_Description of the task:_
State how many lines in the records hold the word "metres", giving the number and no other text.

***** Material for the task

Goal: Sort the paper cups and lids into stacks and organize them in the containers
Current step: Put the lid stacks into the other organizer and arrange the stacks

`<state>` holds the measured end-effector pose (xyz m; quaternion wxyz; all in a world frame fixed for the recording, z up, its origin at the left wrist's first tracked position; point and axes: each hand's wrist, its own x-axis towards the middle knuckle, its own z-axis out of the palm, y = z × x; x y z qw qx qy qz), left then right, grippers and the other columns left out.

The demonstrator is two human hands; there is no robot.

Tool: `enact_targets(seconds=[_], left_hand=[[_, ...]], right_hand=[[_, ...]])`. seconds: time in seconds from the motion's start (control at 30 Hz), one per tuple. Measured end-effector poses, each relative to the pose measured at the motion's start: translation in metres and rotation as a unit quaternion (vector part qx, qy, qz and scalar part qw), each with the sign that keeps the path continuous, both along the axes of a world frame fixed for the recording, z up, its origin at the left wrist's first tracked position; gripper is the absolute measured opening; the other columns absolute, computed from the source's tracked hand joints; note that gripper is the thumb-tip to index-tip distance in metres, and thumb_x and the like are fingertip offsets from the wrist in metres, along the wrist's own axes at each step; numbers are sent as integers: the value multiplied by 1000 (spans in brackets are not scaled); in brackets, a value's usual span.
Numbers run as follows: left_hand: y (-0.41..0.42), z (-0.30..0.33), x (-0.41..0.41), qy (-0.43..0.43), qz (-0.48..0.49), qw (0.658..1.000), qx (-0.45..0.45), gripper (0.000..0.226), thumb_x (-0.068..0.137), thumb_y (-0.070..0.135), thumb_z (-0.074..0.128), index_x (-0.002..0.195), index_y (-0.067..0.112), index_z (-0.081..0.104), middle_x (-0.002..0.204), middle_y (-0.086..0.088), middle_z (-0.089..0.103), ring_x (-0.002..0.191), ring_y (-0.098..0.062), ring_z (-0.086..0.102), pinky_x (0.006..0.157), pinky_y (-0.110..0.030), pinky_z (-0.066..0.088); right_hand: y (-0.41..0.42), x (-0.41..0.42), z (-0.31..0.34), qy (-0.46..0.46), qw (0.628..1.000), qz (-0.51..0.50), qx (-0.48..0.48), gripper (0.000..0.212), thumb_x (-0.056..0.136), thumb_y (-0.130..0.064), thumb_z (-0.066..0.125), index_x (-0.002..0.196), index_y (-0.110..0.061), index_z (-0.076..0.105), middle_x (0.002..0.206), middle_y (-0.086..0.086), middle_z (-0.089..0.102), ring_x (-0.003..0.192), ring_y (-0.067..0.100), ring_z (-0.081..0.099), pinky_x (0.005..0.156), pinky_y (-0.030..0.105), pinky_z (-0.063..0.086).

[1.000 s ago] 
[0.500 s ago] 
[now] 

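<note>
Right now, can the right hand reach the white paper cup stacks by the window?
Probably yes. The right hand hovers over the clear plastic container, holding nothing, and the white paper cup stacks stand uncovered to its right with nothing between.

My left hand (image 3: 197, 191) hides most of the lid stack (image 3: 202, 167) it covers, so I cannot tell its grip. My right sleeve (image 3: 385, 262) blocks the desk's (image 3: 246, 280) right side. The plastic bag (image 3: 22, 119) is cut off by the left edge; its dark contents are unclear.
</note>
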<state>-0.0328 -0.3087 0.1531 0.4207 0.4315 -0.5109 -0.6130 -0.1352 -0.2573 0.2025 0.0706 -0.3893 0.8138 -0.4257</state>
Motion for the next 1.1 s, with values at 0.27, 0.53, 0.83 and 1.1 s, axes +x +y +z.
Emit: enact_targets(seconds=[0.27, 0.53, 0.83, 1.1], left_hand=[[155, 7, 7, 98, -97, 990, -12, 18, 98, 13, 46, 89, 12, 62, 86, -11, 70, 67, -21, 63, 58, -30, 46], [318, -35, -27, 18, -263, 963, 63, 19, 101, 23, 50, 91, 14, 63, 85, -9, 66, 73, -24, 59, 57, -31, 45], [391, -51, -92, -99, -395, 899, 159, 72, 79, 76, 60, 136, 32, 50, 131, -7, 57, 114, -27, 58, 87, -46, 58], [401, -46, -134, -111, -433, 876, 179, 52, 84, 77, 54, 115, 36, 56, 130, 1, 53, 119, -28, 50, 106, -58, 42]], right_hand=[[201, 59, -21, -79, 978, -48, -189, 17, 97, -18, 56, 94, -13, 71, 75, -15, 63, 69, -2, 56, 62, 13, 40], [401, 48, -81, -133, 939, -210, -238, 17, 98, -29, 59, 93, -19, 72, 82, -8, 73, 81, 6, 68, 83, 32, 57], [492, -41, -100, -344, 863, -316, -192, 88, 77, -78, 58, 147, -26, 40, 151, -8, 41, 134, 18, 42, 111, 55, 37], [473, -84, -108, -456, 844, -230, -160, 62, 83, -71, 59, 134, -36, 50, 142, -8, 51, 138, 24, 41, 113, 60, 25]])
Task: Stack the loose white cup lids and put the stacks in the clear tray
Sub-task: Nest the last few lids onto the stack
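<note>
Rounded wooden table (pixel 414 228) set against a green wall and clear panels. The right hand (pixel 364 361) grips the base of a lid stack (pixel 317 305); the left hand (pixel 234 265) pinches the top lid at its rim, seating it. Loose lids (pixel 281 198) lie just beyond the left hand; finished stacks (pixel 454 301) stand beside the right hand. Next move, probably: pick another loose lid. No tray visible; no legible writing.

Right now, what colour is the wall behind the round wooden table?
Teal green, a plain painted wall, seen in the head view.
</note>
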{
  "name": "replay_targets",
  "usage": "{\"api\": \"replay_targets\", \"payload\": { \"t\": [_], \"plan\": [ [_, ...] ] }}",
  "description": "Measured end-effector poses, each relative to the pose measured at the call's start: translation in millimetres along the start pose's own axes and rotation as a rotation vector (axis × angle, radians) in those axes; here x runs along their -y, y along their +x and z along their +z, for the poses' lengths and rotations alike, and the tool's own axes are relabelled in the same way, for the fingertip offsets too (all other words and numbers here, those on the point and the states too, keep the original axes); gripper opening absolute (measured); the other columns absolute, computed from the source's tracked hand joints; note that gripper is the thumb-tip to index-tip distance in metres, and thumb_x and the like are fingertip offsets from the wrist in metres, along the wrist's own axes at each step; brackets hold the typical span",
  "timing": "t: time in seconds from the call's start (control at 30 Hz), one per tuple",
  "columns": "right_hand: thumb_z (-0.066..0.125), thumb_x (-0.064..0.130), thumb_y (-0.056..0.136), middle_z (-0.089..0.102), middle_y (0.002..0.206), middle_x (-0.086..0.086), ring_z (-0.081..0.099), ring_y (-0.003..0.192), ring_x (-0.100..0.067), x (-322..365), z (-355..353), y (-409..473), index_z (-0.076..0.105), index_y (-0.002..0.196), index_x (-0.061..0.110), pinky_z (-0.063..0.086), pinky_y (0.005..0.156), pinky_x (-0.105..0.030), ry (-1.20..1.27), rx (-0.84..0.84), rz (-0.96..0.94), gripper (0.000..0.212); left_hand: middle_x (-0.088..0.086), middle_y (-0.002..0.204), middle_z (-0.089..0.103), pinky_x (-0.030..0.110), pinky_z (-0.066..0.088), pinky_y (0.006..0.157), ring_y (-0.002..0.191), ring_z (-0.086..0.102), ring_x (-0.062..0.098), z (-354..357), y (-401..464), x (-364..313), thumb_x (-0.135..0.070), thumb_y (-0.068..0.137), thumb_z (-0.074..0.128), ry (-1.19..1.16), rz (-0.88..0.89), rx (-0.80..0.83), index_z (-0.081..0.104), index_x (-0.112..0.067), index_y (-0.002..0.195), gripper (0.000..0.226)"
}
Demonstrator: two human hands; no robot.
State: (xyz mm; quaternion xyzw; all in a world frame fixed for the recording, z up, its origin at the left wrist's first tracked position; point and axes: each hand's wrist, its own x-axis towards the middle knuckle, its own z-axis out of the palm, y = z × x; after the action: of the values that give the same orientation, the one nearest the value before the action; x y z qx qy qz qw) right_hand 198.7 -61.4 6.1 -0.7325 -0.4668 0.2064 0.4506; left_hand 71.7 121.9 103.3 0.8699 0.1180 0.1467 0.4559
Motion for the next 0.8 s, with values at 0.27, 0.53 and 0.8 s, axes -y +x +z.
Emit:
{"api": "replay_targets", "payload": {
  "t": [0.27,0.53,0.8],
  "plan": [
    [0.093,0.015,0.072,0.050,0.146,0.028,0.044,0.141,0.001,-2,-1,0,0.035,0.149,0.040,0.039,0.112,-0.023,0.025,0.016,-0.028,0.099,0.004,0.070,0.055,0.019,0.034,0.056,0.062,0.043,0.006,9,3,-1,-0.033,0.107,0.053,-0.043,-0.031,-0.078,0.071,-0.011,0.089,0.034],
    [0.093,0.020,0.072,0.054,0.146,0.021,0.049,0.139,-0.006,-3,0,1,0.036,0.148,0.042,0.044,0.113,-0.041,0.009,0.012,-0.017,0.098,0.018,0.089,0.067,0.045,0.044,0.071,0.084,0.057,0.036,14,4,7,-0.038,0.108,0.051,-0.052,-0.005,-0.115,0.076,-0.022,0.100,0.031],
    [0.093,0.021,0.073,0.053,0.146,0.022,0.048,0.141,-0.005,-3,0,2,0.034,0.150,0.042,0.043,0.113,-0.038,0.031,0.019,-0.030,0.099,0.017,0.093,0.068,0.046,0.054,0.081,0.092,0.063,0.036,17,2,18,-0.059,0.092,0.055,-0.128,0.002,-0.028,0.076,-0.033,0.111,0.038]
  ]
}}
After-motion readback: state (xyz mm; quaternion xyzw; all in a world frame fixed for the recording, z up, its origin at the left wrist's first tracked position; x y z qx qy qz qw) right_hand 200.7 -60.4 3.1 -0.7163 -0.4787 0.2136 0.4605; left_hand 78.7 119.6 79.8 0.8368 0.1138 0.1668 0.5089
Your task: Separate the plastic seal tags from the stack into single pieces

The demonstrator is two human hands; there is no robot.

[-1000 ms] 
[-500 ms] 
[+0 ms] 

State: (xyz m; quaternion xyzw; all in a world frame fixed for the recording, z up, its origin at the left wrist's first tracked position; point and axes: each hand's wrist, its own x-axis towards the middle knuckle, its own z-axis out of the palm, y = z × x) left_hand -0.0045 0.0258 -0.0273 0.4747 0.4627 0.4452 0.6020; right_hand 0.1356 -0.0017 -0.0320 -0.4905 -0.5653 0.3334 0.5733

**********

_Solution to this exercise:_
2